- directing the model and knowing when its going off the rails
- verification
- setting up the right loops, harness, graphs around the models
economics still apply to hiring people. if all your competitors are using ai and there's market share to fight over and people still are a productivity positive vs. only ai, hiring will increase as we've seen recently with swes
The more senior the candidate the less they took advantage of the tools. Most commonly they would manually copy/paste error or syntax errors and then run out of time. One candidate only copy pasted his questions into google and used the AI overview
Junior candidates tended to be overly ai eager, a lot of them oneshotted the problem but were unable to explain any of the details
That being said I think 80% of the skills should come easily to a capable dev that is willing to put in the effort to learn and get used to managing agents. Building agents that perform work themselves is a lot harder (and still pretty unsolved)
As for building agents that perform work themselves, in my opinion it boils down to understanding the problem space, isolating the key business logic, and determining what the pertinent requirements are. Kinda sounds like looping back around to software engineering skills IMO.
building agents is just a completely different ballgame, theres a lot of infra and harness engineering around handling the nondeterministic behaviors that are nonobvious unless you've shipped agents at scale
And I don't understand why you would wave away needing to know anything about the codebase's underlying tech because "The AI can take care of all that, we don't need to look at code anymore" while also not believing that any competent developer could prompt AI to get a good setup within a week or two max.
I noticed the newer batch of interns tends to have less mechanical coding skills but does well on understanding and planning on the design, DB design, etc.
The other 3 you literally just get for free as models improve. The "state of the art" of "prompting" changes literally every week. It was loops, then graphs, now its harnesses (and self automating harnesses)? Why are these not just obviated by better models? These are barely skills, and are imo, just the tech equivalent of tabloids advertising 5 minute exercises or pills to get rid of stubborn belly fat. No amount of prompt engineering or graphs or loops could get your previous version of GPT to perform like Fable, and yet somehow Fable can do all of that and more without any random built in "ai engineering skills."

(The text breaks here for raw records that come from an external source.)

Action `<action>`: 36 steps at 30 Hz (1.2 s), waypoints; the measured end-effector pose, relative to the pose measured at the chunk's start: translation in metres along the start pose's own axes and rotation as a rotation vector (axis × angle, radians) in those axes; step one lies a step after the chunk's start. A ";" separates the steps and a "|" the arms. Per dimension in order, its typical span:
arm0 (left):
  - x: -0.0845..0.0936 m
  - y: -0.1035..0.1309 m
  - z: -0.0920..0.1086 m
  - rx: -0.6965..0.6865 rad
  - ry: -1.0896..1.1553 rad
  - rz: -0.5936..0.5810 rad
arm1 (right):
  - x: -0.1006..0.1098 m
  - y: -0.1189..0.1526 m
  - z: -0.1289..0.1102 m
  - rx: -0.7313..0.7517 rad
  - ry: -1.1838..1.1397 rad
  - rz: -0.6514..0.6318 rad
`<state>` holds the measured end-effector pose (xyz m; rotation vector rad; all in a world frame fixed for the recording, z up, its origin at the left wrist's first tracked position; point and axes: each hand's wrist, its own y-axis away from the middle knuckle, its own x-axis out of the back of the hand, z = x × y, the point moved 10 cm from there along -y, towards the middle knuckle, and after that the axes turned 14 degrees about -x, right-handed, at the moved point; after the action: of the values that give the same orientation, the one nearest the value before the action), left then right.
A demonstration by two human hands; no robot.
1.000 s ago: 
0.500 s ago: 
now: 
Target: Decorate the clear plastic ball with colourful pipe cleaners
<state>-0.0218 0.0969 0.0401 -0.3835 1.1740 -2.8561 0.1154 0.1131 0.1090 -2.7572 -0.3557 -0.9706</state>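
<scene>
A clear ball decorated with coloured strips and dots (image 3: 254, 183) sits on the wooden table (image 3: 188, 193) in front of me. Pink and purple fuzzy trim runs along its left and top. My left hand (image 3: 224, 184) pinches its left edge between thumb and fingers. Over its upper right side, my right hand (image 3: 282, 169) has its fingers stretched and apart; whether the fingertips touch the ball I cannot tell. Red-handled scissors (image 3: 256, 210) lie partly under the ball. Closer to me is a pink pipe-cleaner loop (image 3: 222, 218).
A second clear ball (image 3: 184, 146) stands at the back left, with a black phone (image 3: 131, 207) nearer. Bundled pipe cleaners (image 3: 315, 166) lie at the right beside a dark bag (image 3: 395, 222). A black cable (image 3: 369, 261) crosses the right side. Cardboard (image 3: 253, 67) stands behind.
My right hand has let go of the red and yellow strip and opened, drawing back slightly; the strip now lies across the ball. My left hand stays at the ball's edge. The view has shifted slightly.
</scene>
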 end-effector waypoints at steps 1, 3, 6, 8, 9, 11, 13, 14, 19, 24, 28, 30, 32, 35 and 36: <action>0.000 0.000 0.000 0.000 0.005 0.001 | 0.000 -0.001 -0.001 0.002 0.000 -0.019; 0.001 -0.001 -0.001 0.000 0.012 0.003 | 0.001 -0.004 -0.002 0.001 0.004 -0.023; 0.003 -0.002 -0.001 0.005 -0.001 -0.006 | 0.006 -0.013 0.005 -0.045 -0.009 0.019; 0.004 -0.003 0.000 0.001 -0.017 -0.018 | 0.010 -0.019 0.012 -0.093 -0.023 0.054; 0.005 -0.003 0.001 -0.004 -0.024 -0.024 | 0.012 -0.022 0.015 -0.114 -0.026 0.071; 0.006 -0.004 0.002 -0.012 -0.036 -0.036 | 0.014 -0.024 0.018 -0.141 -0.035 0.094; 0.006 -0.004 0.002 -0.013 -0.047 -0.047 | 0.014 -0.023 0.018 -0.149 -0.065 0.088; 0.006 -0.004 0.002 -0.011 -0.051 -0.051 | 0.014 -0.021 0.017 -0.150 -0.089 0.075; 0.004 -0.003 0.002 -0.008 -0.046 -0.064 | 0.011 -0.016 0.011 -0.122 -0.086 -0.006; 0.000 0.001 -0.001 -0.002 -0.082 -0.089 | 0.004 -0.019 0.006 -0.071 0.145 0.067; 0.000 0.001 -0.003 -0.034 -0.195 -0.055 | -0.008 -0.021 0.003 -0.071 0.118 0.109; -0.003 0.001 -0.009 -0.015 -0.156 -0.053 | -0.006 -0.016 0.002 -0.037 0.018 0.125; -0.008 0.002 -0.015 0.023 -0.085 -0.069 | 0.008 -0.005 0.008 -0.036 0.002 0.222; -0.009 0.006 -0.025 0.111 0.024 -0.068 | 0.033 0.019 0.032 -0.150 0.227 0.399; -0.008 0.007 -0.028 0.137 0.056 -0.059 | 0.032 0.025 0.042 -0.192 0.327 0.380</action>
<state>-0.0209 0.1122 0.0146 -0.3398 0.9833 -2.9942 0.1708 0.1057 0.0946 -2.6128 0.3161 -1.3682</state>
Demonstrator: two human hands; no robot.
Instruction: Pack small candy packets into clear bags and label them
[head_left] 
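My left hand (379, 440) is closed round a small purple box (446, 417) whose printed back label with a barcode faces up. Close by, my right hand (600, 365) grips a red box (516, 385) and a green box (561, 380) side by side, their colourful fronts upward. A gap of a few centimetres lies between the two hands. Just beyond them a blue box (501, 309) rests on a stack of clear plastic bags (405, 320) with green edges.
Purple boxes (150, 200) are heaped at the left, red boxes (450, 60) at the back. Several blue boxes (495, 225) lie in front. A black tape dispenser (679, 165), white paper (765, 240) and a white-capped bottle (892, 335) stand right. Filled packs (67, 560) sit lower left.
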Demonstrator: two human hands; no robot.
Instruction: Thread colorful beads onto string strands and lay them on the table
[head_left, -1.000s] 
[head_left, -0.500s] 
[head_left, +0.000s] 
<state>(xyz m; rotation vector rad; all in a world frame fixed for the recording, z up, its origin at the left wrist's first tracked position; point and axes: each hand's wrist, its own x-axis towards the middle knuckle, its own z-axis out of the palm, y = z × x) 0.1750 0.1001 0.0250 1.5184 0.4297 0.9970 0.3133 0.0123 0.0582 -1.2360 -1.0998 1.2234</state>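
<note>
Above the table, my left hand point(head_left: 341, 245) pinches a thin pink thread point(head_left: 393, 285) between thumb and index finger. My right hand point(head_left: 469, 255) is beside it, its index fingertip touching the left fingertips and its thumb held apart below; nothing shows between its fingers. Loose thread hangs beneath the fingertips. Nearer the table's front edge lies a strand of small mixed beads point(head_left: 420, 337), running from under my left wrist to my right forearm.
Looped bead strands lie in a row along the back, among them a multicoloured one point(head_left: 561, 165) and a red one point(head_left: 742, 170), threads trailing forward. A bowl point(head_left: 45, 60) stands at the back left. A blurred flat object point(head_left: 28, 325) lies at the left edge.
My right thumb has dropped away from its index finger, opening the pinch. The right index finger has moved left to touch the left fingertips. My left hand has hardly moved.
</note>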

The labor chart for SWEs will look like a slope up as productivity with AI increases, and then past a certain point where AI is like 99% good enough, employment will fall off a cliff. We are already seeing this with junior hiring, and who is to say that AI will magically only ever be as capable as a junior engineer?
Given that we can keep making infinite abstractions with software if we actually saturate software demand with AI then I don't see why every other industry is cooked (robotics is downstream of software).
If we apply the Gartner Hype Cycle to this disruptive technology, I do believe AI will hit a "slope of enlightenment" where an AI-assisted Analyst is properly understood in industries and can take productive roles. Conveniently, this will probably coincide with a lower interest rate where companies have funds for a talent acquisition spree/rapid growth.
With that being said, today's graduates are stuck in an awful market with a lot of charlatans selling crappy online courses and bad ideas.